Sebuah kepura-puraan dan bujukan akan kembali menyerang mereka dan tipe mereka ini adalah begitu merendahkan diri mereka sendiri dibandingkan dengan karakter mereka sebelumnya sehingga kita tidak dapat lagi mengharapkan kebaikan ataupun nilai-nilai berharga dari mereka. Yang lebih menyedihkan lagi, mereka mengembangkan ‘penyakit’ mental atau spiritual yang menyebabkan mereka kehilangan kepekaan dan kemampuan berpikir mereka dalam mengambil keputusan yang benar, dan hal itu adalah benar-benar sebuah kekurangan pemahaman dan kebijaksanaan, dan mereka masih menganggap diri mereka sendiri sebagai satu-satunya orang yang memiliki kemampuan berpikir lebih baik dibandingkan orang lain, yang sebenarnya orang tersebut lebih dapat membuat penilaian yang paling baik dan juga mampu berbuat sesuatu yang lebih berguna.    

Dan tentu saja, hal ini sangat tidak mudah untuk mengingatkan mereka, ataupun memberi peringatan, akan kesalahan-kesalahan yang telah mereka perbuat. Sejak para pemilik jiwa-jiwa yang egois seperti mereka yang biasanya lebih mengembangkan kebencian dan dendam untuk melawan mereka yang mengungkapkan kesalahan-kesalahan mereka, dan mereka cenderung menganggap diri mereka sendiri sebagai seseorang yang selalu paling benar, mereka tidak akan pernah mau meminta saran dari siapapun.

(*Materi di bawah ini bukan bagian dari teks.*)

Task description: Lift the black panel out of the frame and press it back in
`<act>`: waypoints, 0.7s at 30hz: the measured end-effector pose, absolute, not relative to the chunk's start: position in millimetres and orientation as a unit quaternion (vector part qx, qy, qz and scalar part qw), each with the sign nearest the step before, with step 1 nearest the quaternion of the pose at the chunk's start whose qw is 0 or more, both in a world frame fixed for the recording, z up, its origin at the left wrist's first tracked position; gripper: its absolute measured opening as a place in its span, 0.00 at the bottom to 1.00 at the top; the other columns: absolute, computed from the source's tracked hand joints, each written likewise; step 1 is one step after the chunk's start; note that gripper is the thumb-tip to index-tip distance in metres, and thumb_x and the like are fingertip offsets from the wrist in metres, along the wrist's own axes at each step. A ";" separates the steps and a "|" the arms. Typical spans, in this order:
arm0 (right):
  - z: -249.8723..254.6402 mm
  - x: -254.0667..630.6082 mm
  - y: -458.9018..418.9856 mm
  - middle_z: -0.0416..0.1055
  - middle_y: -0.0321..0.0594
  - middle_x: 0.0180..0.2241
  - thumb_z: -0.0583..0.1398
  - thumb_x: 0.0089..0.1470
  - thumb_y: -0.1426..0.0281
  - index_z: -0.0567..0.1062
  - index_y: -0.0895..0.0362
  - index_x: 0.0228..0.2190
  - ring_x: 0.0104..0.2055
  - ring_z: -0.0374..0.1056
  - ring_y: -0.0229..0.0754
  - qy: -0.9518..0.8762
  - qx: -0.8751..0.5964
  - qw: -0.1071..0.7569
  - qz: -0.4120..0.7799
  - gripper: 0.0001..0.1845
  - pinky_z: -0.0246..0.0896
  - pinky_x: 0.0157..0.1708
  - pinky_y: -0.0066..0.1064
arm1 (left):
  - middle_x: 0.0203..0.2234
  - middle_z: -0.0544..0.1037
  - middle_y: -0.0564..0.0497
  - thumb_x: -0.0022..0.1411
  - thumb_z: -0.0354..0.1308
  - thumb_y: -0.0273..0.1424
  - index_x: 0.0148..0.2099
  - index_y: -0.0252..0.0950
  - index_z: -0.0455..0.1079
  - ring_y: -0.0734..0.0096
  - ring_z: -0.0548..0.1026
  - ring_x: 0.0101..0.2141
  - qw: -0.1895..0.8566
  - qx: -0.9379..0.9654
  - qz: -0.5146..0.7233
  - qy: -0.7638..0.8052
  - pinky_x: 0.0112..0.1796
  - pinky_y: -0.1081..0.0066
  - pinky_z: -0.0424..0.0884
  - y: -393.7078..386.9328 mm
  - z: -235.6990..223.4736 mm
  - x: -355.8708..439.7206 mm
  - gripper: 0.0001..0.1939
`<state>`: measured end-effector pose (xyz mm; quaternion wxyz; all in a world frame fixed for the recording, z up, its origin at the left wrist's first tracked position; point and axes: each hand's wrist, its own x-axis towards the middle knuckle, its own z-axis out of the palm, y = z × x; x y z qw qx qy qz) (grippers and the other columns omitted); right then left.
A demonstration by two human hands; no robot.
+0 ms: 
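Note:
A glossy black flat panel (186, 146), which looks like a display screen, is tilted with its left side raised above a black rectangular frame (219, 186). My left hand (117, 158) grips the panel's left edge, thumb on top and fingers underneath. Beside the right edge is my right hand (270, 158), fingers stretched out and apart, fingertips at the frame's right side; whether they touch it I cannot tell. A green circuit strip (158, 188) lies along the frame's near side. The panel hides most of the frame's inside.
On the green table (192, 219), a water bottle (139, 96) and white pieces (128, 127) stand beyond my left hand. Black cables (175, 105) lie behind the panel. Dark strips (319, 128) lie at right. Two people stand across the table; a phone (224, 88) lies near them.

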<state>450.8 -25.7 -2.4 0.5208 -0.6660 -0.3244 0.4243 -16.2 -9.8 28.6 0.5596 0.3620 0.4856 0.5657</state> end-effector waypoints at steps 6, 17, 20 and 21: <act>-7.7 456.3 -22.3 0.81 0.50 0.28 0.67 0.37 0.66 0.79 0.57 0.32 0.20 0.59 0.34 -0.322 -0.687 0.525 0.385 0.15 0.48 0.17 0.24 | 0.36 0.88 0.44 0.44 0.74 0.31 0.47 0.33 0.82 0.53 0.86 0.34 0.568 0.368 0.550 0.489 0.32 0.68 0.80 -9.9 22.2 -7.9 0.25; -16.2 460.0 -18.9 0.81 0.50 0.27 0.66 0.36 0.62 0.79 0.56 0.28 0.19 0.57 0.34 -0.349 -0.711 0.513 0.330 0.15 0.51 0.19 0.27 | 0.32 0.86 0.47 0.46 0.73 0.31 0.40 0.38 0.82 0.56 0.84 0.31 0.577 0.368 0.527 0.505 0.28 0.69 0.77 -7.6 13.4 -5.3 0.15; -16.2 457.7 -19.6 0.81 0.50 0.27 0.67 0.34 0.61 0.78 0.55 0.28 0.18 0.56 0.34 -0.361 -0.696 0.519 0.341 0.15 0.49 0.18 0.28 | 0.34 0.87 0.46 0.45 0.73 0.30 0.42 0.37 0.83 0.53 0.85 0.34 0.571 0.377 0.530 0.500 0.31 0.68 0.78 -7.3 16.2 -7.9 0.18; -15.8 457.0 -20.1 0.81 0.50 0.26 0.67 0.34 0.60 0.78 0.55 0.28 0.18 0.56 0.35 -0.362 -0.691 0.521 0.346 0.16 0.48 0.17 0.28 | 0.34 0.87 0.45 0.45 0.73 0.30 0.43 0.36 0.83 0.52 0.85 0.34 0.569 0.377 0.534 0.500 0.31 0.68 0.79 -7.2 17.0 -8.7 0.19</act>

Alamiahnya, hampir setiap orang memiliki kekurangan dalam hal tertentu dan biasanya kekurangan itu nampak tidak sesuai dengan keadaan yang sebenarnya. Bagaimanapun, bukanlah hal yang tidak mungkin untuk menyelamatkan orang-orang dari keterpurukan di dalam rawa kelemahan-kelemahan mereka. Apabila kita mampu untuk menanamkan kepada para pemuda sebuah kepercayaan yang kuat, pikiran-pikiran yang murni dan sehat, sebuah perasaan yang kuat akan azas mengutamakan orang lain dan sebuah perasaan cinta yang tak mudah padam kepada bangsa dan negara; apabila kita mampu membuat mereka untuk menyelesaikan bersama-sama sebuah alasan mulia dimana hal itu membuat mereka mendedikasikan diri mereka kepadanya; apabila kita membawa mereka untuk lebih memilih nilai-nilai berharga seperti kehormatan dan harga diri di atas kesenangan-kesenangan; dan apabila kita menanamkan di dalam diri mereka sebuah tugas kesetiaan kepada negara dan bekerja untuk kejayaan negaranya, dan meyakinkan mereka bahwa adalah merupakan rasa tidak berterima kasih yang tak terampunkan apabila mereka melakukan sesuatu yang tidak begitu penting dibandingkan dengan melayani bangsa dan negara dalam hubungannya dengan alasan mulia tersebut. Apabila kita mampu melakukan semua itu, para pemuda akan memelihara identitas pokok mereka untuk melawan kebusukan mental dan spiritual. Jika tidak, setiap hari kita akan menyaksikan sebuah bintang yang perlahan-lahan hilang dari langit harapan kita karena penyakit-penyakit spiritual yang terjadi seperti cinta akan kedudukan, terlalu terikat akan kehidupan dunia, pencari ketenaran dan ketergantungan akan kesenangan-kesenangan materi, dan kita akan tunduk pada kekecewaan dan harapan yang hilang.